Being intentional with your time is the secret to saying “no.” For me, this means having a physical reminder that I look at every single day:
That’s a jar of Himalayan salt given to me by my COO to improve my workspace that I keep on my desk. And it does, but not for the reasons that sound good but are unproven (air purification, mood elevation).
Whenever I look at the jar, I think about the classic Stephen R. Covey “Big Rocks” paradigm. In the video, he gives a woman a bucket full of sand representing the small stuff that tends to fill up our lives — those inconsequential things we mindlessly say yes to. And then he asks a woman to fit in all the big rocks — work, business development priorities, relationships/family, service/community, time for yourself, vacation, and urgent matters — into the bucket.
Spoiler alert: It doesn’t work when it’s already filled with the little things.
The only way everything fits is to put the big rocks in first and then fill in the gaps with the sand. Miraculously, it all works, but only if you prioritize. So, what are your big rocks? And are you sacrificing their space in your limited bucket by allowing all the little things to pile up?
The Courage to Be Disliked
It’s true that most of us don’t like to be turned down. And it’s equally true that most of us hate disappointing others. From the example I shared in this article, you can tell I’m a people-pleaser. This is why I recently picked up a book called The Courage to Be Disliked. The two-second synopsis is that according to the theories of 19th-century psychologist Alfred Adler, most of our problems stem from interpersonal relationships. This makes sense, but living like a hermit isn’t an option for most of us.
So, what’s one more way to stop yessing yourself to death and get better at saying “no”?

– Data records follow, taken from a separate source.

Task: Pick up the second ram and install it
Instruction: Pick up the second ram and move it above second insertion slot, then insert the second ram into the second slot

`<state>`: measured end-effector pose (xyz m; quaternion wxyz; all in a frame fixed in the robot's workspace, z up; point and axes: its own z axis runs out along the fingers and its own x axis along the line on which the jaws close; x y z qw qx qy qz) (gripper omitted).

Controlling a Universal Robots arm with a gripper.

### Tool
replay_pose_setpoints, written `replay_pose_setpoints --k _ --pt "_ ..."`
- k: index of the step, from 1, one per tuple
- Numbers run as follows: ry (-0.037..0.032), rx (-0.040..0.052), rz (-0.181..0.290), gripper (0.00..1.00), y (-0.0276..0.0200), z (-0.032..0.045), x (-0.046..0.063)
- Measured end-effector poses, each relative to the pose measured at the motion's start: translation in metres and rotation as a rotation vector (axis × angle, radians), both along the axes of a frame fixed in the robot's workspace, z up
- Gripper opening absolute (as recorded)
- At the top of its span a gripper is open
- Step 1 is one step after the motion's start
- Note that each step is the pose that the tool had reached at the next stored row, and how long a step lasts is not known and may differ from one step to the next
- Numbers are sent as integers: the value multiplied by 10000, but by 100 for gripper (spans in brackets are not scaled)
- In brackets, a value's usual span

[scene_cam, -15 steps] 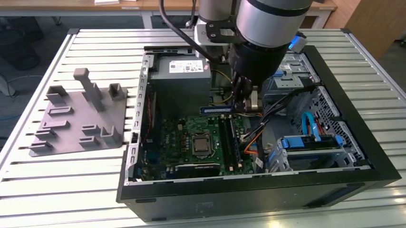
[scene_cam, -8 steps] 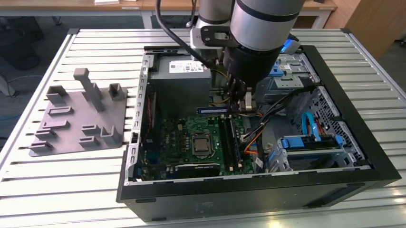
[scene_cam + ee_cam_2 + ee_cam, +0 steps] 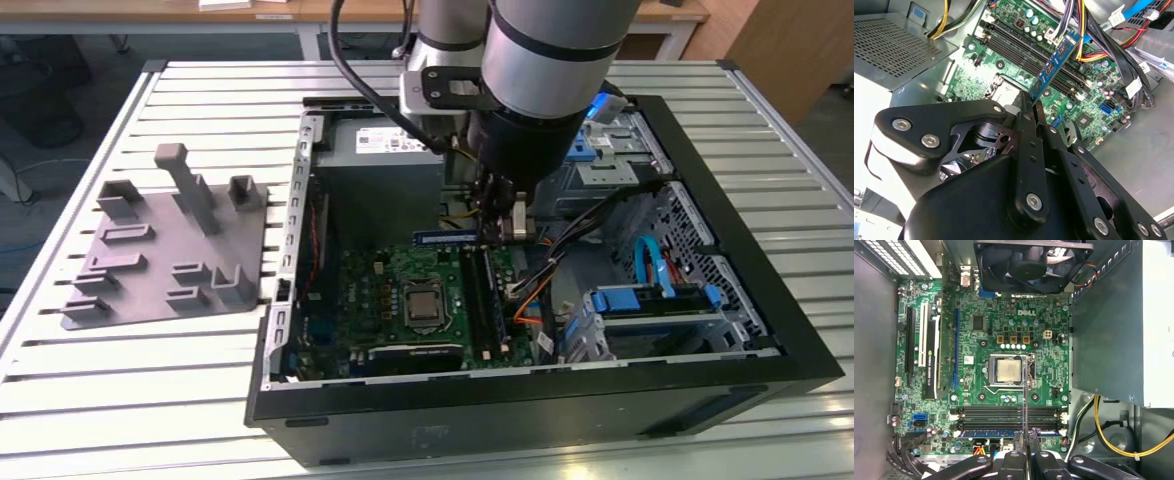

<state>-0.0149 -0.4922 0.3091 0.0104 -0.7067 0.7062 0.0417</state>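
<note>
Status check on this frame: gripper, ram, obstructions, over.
Gripper fingers shut on second ram. Ram held over memory slots, not seated. Cable bundle close beside the slots.

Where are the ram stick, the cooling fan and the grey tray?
second ram (image 3: pixel 1053 67): second wrist view, middle of its blue board.
cooling fan (image 3: pixel 1030 262): first wrist view, its dark middle.
grey tray (image 3: pixel 244 242): exterior view, bare flat base.

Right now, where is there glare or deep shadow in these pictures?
Second wrist view: the claw is dark in front, with a washed-out white patch on its pale side; the memory stick it grips is well lit. First wrist view: the slotted metal panel glares white, the circuit board is evenly lit. Exterior view: the inside of the computer case is dimmer than the table.
</note>
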Motion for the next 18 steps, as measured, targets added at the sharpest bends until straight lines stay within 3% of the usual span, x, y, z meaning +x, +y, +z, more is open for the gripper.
replay_pose_setpoints --k 12,18 --pt "1 0 -16 14 0 0 -1" --pt "0 0 -555 14 0 0 -2"
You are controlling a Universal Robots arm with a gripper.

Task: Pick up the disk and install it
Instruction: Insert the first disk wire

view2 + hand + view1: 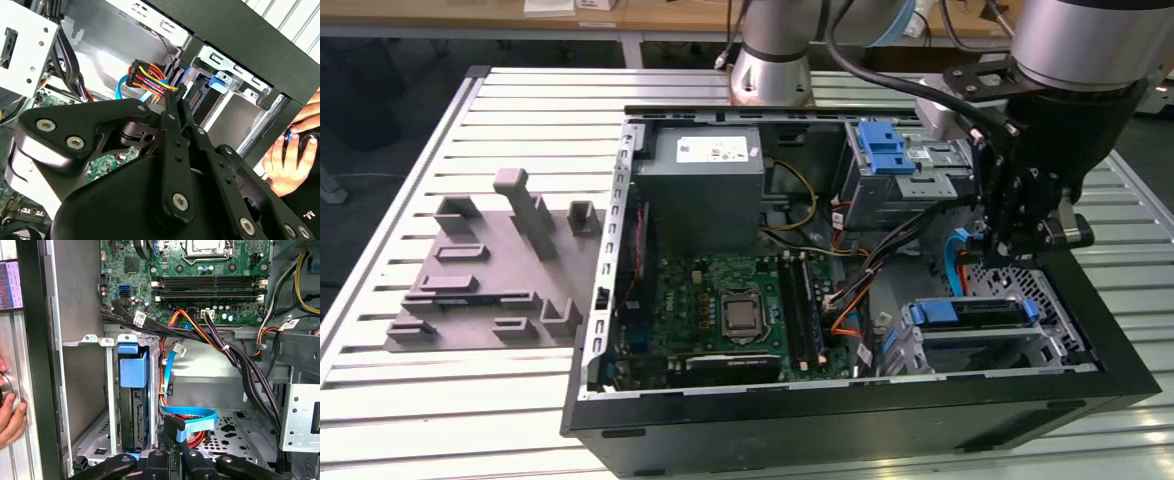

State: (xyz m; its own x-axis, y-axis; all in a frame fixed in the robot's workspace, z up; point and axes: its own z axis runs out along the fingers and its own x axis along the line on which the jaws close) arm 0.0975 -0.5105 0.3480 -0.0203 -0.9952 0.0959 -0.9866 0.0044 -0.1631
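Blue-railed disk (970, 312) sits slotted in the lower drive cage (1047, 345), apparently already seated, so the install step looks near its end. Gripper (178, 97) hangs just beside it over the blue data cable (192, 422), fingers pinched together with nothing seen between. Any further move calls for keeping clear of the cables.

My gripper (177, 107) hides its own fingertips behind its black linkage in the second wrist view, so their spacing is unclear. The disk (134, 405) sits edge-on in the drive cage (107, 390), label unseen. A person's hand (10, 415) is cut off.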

You don’t even have to read the book to get the answer — it’s right there in the title. It takes courage to stop trying to please all the people all the time. But it’s a worthy trade-off: as you focus on what brings you meaning, purpose, and joy, you improve yourself and the world around you. Just allow yourself to be totally honest because deep down, you know what you can tolerate and when “no” is the simplest and best answer.